Por Jorge Gómez Barata
Al menos en la esfera internacional, se ha visto lo suficiente para saber que tanto las coincidencias políticas circunstanciales como las conveniencias económicas coyunturales son insuficientes para soldar alianzas sólidas y mucho menos indestructibles. La idea de que los enemigos de mis enemigos son mis amigos, además de cínica es poco eficaz.
Lo que confiere alguna solidez y proyección en el tiempo a las alianzas políticas y las hace duraderas, son las afinidades ideológicas, los intereses comunes y las metas compartidas.
A partir de esa comprensión, los ideólogos norteamericanos lograron, no sólo uncir a todos los estados occidentales a una alianza antisoviética y anticomunista, sino crear una psicología anticomunista que penetró profundamente en los pueblos de todo el mundo. .
La victoria sobre el fascismo hitleriano en la II Guerra Mundial fue una gigantesca tarea común, cumplida por un grupo de estados que, aunque de signos ideológicos, no sólo diferentes sino opuestos, hicieron prevalecer el objetivo común de preservar su existencia.
La alianza entre Estados Unidos, la Unión Soviética e Inglaterra que apenas duró unos cuatro años, se desplomó cuando desaparecieron los peligros y las necesidades que le dieron lugar, proceso en el que Estados Unidos se comportó de modo poco elegante.
Encuestas de la época revelan que al concluir la guerra, entre la población norteamericana, la Unión Soviética era más popular que Inglaterra a la que muchos norteamericanos atribuían poco mérito por su desempeño en el conflicto en el que para muchos había actuado como una base norteamericana.
A propósito, en la actuación de Roosevelt, el político occidental que más trato tuvo con Stalin y el que mejor lo conocía, no existen evidencias que indiquen que, terminado el conflicto, apenas en marzo de 1946, sobrevendría una ruptura semejante a la que anunciara Winston Churchill cuando, de acuerdo con Truman, declaró la Guerra Fría.
El giro protagonizado por Churchill y Truman, a veces recuerda la posición asumida por los norteamericanos frente a la Rusia ex soviética.
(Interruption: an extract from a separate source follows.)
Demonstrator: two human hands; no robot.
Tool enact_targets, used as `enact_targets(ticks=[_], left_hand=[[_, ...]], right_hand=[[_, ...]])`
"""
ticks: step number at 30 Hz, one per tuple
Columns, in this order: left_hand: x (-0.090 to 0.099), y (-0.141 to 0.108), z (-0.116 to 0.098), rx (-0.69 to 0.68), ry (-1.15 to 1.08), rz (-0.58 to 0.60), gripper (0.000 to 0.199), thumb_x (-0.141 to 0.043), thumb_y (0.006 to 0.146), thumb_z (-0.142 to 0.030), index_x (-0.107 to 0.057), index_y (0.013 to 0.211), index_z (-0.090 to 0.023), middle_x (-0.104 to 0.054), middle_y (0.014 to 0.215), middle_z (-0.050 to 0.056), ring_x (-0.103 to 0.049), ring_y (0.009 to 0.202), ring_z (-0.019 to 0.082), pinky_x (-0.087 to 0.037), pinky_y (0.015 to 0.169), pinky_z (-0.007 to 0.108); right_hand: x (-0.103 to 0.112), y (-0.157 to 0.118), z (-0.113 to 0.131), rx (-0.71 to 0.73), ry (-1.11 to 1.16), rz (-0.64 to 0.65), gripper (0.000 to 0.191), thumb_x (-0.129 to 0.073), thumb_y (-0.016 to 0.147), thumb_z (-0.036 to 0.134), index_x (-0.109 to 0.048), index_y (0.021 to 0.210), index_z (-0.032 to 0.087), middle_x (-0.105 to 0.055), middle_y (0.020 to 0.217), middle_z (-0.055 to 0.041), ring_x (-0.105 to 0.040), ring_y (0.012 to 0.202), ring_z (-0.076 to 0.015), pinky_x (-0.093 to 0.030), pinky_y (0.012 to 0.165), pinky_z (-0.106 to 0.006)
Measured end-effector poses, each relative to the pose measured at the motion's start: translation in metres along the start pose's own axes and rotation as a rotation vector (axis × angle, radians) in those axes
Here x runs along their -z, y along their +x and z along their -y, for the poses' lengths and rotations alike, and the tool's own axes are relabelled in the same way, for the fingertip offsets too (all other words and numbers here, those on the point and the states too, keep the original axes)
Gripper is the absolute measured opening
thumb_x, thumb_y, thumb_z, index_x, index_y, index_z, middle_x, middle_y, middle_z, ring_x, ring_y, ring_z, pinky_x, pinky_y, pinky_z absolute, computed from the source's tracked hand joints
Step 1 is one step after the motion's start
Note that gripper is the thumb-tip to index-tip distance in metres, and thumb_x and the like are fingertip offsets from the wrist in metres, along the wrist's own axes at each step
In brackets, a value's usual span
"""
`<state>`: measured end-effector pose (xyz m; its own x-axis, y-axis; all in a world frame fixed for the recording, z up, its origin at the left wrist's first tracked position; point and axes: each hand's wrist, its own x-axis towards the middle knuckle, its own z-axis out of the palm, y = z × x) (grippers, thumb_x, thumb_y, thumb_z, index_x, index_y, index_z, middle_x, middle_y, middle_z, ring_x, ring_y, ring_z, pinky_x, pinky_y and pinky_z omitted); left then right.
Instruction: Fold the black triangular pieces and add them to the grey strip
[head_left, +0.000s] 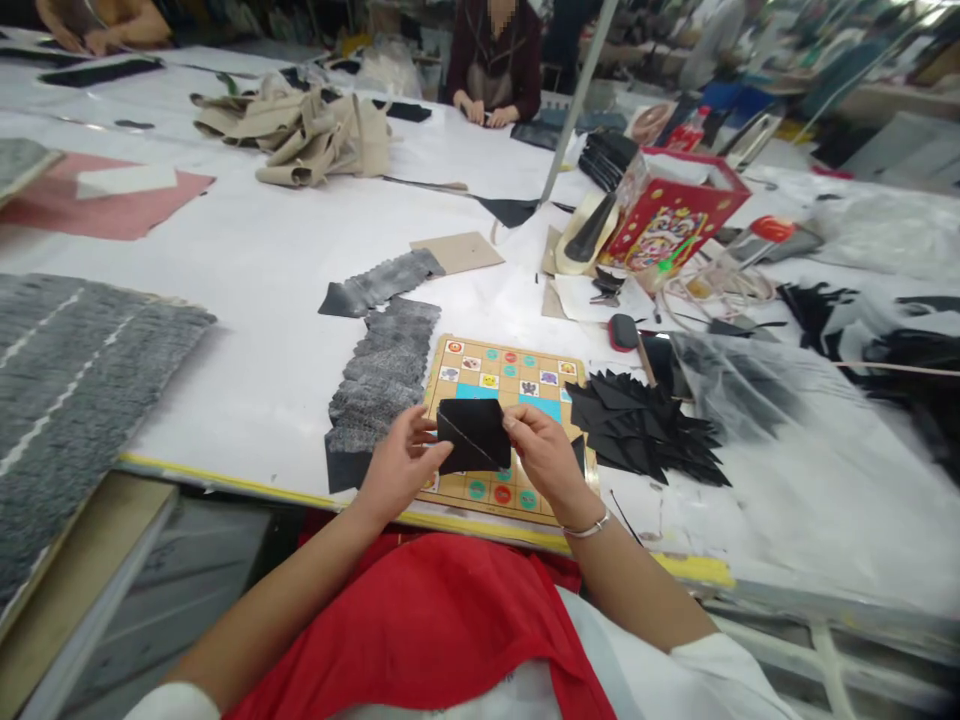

En marzo de 1946, la Unión Soviética no era un enemigo, sino un aliado de los Estados Unidos, que incluso pudo haberse sumado al plan Marshall.
Se comenta que Stalin resultó sorprendido por el viraje norteamericano que renegó de un consenso bordado desde que en 1943, Roosevelt, Stalin y Churchill se reunieron por primera vez en Teherán, profundizado por ellos mismos en Yalta, en 1945 y ratificado en Potsdam, cuando Alemania había sido derrotada y Japón se deslizaba hacía la capitulación.
La ruptura con la Unión Soviética, aunque a todas luces precipitada e injustificada desde los puntos de vista militar y geopolítico, podía fundamentarse ateniéndose a las diferencias ideológicas. En marzo de 1946 la Unión Soviética no poseía armas nucleares, cohetería ni aviación estratégica y no animaban ninguna intención militar respecto a los Estados Unidos.
Estados Unidos rompió con la Unión Soviética y la demonizó porque necesitaba un enemigo y porque no podía a la vez sostener una relación estatal normal y repudiar del modo cavernícola como lo hizo al comunismo.
Aunque las diferencias ideológicas son cosa del pasado y Rusia no parece interesada en un conflicto caliente con los Estados Unidos, hostilizarla parece ser la opción de los ideólogos y halcones norteamericanos que necesitan un pretexto para mantener un clima de tensión global.
En definitiva, en su estrategia Irak e incluso Irán debieron ser originalmente pensados como episodios menores, que difícilmente podían justificar una estrategia armamentista de la escala que supone la especulación acerca de un hipotético peligro de conflicto con Rusia, que conserva una parte del potencial que otrora tuvo la Unión Soviética.
Los que en Rusia acariciaron o acarician la idea de ser socios de Washington, tienen los hechos a la vista y poco espacio para maniobrar. La posibilidad de escoger es angosta: la beligerancia o la humillación.